How to Repair and Rebuild the Gut



Take a second to think about the how hard our body works to keep us alive. It digests our food, keeps our heart beating, helps remove toxins, fights off invaders, keeps us breathingand that’s just to name a few jobs our body controls. Pretty amazing, right? When you think more about our digestive system, you can look at it quite simply as a long tube that extends from where we place our food to where we eliminate it. It has a job of utmost importance to our health and survival: to nourish and protect.

The health of your digestive system determines what nutrients are absorbed and what toxins, allergens and microbes are kept out. It is directly linked to the health of the entire body. Intestinal health is defined via the process of optimal digestion, absorption, and assimilation of the food we consume. This however relies on processes and factors within the body to all work together to allow this to take place.

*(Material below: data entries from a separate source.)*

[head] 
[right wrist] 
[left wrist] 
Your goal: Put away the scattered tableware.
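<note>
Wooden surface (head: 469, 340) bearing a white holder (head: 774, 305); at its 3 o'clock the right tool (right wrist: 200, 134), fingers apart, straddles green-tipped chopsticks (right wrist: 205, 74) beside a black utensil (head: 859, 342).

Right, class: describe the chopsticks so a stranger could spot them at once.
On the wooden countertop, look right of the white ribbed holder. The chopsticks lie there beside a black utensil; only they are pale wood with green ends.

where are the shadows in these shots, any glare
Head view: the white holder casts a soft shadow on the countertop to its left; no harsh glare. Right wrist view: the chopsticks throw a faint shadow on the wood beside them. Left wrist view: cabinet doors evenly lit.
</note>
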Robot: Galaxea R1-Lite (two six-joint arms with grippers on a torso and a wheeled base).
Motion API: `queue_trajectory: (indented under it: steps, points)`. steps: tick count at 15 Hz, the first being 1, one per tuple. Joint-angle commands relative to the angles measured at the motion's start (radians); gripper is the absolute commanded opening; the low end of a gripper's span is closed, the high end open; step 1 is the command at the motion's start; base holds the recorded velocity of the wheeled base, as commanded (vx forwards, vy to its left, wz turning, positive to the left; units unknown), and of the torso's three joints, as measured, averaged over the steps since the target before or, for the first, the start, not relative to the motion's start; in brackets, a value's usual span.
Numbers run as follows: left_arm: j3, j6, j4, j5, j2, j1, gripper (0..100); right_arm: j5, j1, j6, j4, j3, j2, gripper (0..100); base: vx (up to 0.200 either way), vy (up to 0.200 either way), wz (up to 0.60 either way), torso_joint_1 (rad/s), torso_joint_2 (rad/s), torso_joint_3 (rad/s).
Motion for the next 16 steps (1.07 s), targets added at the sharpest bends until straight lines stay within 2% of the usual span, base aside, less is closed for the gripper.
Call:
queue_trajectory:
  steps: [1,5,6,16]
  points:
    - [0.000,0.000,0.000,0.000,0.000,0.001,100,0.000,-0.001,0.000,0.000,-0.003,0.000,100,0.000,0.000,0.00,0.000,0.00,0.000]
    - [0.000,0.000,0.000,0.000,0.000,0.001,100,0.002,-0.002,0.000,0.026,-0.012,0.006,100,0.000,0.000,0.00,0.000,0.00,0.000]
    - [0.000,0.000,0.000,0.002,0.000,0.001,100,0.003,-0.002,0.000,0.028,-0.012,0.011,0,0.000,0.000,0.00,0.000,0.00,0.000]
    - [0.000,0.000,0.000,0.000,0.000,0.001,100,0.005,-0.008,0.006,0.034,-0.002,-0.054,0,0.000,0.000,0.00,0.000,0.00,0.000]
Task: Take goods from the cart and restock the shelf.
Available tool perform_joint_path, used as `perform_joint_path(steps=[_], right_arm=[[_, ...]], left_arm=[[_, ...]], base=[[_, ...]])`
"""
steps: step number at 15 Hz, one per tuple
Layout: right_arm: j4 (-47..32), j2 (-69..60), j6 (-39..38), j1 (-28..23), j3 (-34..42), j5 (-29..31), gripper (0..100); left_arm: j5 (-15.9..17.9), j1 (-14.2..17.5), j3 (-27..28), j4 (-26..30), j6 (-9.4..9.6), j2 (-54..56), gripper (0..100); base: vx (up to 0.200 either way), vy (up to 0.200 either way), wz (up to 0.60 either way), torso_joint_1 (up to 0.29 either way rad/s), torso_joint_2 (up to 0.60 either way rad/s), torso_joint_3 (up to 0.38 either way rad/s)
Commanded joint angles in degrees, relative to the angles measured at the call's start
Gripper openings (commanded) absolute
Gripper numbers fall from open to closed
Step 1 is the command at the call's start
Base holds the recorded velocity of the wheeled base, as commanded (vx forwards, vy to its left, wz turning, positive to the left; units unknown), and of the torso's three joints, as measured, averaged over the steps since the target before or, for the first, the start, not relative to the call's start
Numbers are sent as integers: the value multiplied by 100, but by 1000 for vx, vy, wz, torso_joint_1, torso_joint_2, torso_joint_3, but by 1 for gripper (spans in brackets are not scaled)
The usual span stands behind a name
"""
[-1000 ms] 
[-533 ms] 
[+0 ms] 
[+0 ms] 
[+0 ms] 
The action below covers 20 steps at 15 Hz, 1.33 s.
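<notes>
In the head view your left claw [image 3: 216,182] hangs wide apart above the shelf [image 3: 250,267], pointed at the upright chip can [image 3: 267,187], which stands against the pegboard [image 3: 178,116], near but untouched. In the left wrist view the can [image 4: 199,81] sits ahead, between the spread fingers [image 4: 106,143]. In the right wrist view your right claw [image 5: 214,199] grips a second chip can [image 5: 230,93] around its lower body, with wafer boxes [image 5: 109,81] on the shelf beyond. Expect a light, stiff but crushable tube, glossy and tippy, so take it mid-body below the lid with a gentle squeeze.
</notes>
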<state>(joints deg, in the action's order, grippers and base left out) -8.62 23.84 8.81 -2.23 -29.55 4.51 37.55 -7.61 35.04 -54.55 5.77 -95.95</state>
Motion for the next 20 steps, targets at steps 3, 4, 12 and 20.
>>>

It begins with the bugs that live in our guts. We are home to over 500 different species of microorganism that create their own ecosystemI like to think of it as a factoryto allow for our food to be digested, to regulate hormones, excrete toxins and produce vital nutrients. You may be thinking "Bugs? The bad ones?" Yes, we have those too, but what’s key is that the factory stays in balance and all the bugs are doing their correct jobs in the correct location. Too many bad bugs such as parasite/yeast and not enough of the good bugs such as the lactobacillus and good yeast can drastically damage your health and can cause disease such as leaky gut, arthritis, eczema and diabetes. Keeping these in balance is key to health.

Secondly, the gut houses a major filter system, filtering through all the toxins we come in contact with. It does this with a very thin filter which, if abused through consumption of processed foods and toxins, can actually separate and release toxins into the bloodstream causing systemic inflammation and intolerances.

Thirdly, the gut is the only human organ that functions without the help of your brain, and it’s got 100 million cells. In fact, the gut sends signals to the brain via the Vagus nerve, and you actually send more information from the gut to the brain, than from the brain to the gut. In other words, your brain is translating gut signals as emotions. It contributes to those very important happy feelings and interference can cause anxiety and depression. So, when someone says trust your gut, it might be worth doing.

Lastly, the digestive system’s job is to break down all the food we eat separating it into what will feed our body and what is waste. The body can only break down whole food to use as fuel, and anything refined or processed is classified as waste. If this process becomes impaired we no longer create fuel for our body, which causes us to become tired and ill and for inflammation to skyrocket.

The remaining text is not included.